Вечером Дювалье и Арбуз приспосабливали Винта к рейсам. Винт, скособочившись, ковылял по комнате в трусах футбольного фасона. Ноги его были скрючены, кожаные ремешки охватывали голени ниже колен, а выше колен ремешки стягивались пружинами так, что ноги оставались полусогнутыми.

— Левую немного подворачивай вовнутрь, — советовал Дювалье. — Смелее, Винт, ты же прирожденный артист! А сейчас ты жертва полиомиелита. Тебе неудобно и стыдно своего уродства, стыдно за общество. Потому что все болезни — социального происхождения. Лицо! Такие лица нищие не носят. Ишь ты, интеллектуал хренов! Лицу следует быть скорбным и трогающим. Скорби, Винт, скорби от собственного несовершенства. Ты же социально унижен и социально оскорблен. Так! Вот теперь немного убедительнее. Теперь посмотри вбок и вверх. Не влезай в глаза дающего, смотри в сторону. Людям стыдно подавать милостыню. Милосердие всегда стыдно.
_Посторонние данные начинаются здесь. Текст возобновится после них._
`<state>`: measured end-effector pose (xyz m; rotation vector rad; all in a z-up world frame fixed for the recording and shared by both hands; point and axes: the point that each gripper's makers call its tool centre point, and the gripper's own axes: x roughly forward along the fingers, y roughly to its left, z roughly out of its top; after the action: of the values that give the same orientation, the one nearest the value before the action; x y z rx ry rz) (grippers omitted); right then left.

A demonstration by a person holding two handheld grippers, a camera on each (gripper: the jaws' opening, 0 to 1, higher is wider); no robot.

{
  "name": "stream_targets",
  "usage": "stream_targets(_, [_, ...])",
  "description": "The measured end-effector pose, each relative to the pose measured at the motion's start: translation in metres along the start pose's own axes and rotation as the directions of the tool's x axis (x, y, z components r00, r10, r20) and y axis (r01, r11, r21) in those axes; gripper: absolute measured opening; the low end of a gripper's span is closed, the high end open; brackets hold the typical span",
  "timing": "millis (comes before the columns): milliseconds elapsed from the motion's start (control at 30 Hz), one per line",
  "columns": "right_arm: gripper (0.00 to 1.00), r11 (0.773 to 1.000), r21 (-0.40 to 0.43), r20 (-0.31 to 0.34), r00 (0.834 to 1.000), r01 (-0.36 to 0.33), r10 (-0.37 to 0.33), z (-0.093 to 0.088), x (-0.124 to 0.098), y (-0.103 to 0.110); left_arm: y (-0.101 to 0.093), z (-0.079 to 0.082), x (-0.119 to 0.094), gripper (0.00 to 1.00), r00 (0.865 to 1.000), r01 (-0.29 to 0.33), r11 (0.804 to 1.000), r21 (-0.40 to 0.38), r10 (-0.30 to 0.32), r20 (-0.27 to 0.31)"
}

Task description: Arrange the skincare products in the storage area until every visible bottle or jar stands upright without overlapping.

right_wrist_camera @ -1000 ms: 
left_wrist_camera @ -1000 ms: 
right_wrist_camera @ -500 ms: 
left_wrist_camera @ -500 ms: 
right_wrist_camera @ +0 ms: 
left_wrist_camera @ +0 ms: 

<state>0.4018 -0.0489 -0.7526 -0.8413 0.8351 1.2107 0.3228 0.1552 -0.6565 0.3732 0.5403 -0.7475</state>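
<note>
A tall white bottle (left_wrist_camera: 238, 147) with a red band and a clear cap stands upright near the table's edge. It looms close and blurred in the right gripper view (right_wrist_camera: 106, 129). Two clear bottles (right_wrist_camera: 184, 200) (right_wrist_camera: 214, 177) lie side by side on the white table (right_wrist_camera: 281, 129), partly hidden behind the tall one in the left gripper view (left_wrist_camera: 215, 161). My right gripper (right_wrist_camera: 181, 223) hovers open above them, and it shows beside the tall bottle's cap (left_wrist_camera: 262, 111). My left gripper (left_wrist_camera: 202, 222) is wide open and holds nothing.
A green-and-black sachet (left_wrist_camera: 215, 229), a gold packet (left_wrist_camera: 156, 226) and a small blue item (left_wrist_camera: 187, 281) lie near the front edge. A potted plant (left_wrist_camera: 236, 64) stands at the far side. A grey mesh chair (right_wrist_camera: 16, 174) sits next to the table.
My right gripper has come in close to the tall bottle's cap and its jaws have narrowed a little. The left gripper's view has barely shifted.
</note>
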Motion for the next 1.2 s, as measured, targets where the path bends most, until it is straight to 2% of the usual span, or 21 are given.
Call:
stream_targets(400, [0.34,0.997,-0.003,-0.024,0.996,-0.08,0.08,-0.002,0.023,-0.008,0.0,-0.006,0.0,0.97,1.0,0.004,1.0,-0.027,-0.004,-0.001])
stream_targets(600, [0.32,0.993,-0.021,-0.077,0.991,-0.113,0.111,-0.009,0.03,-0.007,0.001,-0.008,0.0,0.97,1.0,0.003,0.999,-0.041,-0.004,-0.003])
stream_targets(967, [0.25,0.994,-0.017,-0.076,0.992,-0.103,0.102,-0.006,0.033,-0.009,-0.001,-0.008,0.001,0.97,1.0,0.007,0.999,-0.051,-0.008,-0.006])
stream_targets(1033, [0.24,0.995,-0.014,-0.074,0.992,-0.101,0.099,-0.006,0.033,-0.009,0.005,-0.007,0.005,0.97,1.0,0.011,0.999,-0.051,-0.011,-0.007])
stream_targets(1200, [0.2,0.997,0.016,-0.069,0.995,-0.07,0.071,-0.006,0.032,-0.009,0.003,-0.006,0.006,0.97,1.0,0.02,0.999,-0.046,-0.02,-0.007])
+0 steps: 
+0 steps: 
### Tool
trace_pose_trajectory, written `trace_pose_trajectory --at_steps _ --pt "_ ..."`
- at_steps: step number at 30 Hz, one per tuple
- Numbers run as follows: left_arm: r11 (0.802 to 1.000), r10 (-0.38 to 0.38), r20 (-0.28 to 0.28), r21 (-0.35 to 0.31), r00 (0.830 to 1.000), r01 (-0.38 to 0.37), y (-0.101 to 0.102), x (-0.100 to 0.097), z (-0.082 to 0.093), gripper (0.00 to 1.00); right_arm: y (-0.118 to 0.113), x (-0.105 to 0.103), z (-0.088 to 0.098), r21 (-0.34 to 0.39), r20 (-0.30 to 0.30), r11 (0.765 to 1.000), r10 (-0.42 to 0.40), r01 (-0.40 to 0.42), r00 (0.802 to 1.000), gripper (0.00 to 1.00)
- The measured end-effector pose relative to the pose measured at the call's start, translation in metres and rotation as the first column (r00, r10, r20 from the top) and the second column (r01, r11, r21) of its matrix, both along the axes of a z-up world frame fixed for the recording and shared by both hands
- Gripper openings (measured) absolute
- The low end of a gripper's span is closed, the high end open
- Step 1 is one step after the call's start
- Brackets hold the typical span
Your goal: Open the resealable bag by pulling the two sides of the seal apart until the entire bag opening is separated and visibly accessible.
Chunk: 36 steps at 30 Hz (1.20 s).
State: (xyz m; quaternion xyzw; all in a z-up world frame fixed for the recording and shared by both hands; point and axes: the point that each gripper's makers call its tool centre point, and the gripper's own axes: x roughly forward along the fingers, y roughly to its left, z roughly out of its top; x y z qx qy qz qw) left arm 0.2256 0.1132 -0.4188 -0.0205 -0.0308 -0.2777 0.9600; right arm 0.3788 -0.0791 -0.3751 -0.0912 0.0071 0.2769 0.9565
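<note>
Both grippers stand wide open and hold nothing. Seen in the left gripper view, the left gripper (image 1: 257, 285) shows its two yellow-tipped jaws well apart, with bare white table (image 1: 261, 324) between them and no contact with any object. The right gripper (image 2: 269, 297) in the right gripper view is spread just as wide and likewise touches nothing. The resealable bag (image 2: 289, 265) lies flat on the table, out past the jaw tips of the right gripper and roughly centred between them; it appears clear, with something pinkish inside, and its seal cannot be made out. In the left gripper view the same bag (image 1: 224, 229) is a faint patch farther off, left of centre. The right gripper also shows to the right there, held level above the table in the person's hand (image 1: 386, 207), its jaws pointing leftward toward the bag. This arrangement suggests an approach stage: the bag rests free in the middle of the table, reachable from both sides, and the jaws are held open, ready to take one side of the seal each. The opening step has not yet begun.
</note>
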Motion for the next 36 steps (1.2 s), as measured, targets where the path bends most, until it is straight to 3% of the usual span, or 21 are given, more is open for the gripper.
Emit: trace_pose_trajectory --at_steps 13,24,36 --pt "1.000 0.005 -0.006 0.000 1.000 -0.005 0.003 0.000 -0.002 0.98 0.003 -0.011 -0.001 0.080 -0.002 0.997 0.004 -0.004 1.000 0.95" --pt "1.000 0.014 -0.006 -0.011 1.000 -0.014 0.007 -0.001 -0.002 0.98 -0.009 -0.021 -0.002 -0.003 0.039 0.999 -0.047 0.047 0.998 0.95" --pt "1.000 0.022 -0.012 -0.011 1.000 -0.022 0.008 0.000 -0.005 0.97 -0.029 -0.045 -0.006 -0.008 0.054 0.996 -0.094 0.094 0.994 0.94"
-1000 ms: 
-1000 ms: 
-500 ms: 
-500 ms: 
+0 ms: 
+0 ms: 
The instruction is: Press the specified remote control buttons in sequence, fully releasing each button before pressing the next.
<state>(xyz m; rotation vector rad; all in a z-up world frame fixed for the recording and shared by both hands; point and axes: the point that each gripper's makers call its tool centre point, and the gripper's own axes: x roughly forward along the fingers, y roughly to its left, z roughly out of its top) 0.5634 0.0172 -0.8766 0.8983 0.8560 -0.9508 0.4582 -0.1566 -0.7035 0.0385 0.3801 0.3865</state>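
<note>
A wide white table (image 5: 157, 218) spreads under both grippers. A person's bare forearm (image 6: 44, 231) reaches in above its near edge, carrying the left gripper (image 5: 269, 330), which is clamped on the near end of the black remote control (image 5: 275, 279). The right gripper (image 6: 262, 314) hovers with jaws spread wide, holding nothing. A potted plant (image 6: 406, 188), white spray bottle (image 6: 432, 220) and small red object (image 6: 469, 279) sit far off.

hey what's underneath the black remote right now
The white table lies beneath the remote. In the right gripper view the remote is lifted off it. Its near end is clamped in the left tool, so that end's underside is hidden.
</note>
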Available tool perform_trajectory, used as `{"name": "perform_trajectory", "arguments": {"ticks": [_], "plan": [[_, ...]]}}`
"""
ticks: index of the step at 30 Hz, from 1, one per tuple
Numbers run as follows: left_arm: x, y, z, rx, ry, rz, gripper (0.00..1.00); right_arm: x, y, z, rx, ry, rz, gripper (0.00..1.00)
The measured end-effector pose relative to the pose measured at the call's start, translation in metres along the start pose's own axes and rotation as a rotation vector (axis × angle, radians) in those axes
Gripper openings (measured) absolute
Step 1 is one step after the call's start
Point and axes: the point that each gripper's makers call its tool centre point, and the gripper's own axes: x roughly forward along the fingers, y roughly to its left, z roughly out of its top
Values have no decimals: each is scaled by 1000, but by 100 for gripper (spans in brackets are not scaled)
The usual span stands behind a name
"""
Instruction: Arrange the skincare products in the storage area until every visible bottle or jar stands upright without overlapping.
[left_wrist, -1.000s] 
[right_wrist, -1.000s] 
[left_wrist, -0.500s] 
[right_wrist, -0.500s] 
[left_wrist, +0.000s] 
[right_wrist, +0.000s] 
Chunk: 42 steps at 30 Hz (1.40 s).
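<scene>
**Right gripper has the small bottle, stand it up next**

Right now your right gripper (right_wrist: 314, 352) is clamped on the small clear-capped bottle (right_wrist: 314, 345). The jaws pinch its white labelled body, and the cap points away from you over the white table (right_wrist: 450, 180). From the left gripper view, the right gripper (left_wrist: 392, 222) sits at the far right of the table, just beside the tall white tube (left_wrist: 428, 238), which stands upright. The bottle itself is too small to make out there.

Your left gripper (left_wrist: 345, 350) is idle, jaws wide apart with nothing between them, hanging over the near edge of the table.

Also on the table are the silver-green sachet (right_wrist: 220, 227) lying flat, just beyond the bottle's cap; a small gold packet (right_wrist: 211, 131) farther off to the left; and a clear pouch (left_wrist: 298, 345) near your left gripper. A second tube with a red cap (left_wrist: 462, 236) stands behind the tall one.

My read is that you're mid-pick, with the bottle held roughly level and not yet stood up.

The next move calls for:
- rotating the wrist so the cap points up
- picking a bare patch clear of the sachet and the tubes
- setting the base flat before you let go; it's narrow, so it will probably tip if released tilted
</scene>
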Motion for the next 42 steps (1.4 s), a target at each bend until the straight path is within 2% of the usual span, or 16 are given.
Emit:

Если клиент колеблется, не напрягай его своим нытьем. Он подаст в другой раз и другому. Еще пройдись. Отрабатывай походку. Она должна быть одновременно плавной и дискретной. Плавность — в векторе твоего движения, а дискретность в твоих попытках перейти из одной фазы движения в другую. Выражение лица должно противоречить высказыванию тела. Ты телом своим должен говорить всем, что с каждым из них может случиться такое, и еще худшее. А лицо твое должно напоминать, что лишь милосердие избавляет от ударов судьбы...

Винт ковылял от двери и обратно. Улыбался. Ему почему-то нравилось предстоящее поприще. Прожив жизнь неудачником нищей державы, он всегда ощущал людей, как несчастных родственников, жалел их и теперь, готовясь себя предать людской жалости, казалось, возвращал долги.

— Трудно? — спрашивал Арбуз. — Ничего, пару дней походишь кривоногий, потом привыкнешь. В воскресенье пойдем на рейс. Три часа туда и три обратно. Если постараешься, червонец наберешь. На меня не смотри и не оглядывайся, я стану наблюдать со стороны. Смотреть, где ты проколешься. Потом подшлифуем технику. Как у него с документами? — Арбуз посмотрел на Дювалье. Тот вышел, вернулся с паспортом и пенсионной книжкой.

— Похож, — Арбуз переводил взгляд с фотографии на Винта, полистал. — Теперь ты Суворов Александр Васильевич... так... может, его надо было сделать Кутузовым?

— Нет, — сказал Дювалье, — для Кутузова он жидковат.

— Так... родился... запомни место своего рождения... выдан... пенсионная книжка... вторая группа инвалидности... нерабочая... Поздравляю, Александр Васильевич, держи свои ксивы. Думаю, ты не станешь требовать пенсию от соцстраха. Молодец, ты и без этого напуган. Не надейся на доброту государства. — Арбуз смотрел, как Винт, сидя на матрасе, отстегивает амуницию. — Всегда рассчитывай только на себя. Документы не суй кому не попадя, понял? Молодец.

Дювалье перетащил свою постель в комнату Винта, потому что Арбуз, разделявший жилище с Дювалье, страшно храпел во сне и тяжело ворочался.

— А ты не храпишь? — спросил Дювалье.

— Я вздыхаю во сне и плачу, потому что скоро умру.

— Откуда ты знаешь, — равнодушно удивился Дювалье. — Болезнь твоя может уйти, как и пришла. Незаметно. Если ты забудешь о ней. Несчастье — как любовь: когда мы забываем о нем, она забывает о нас.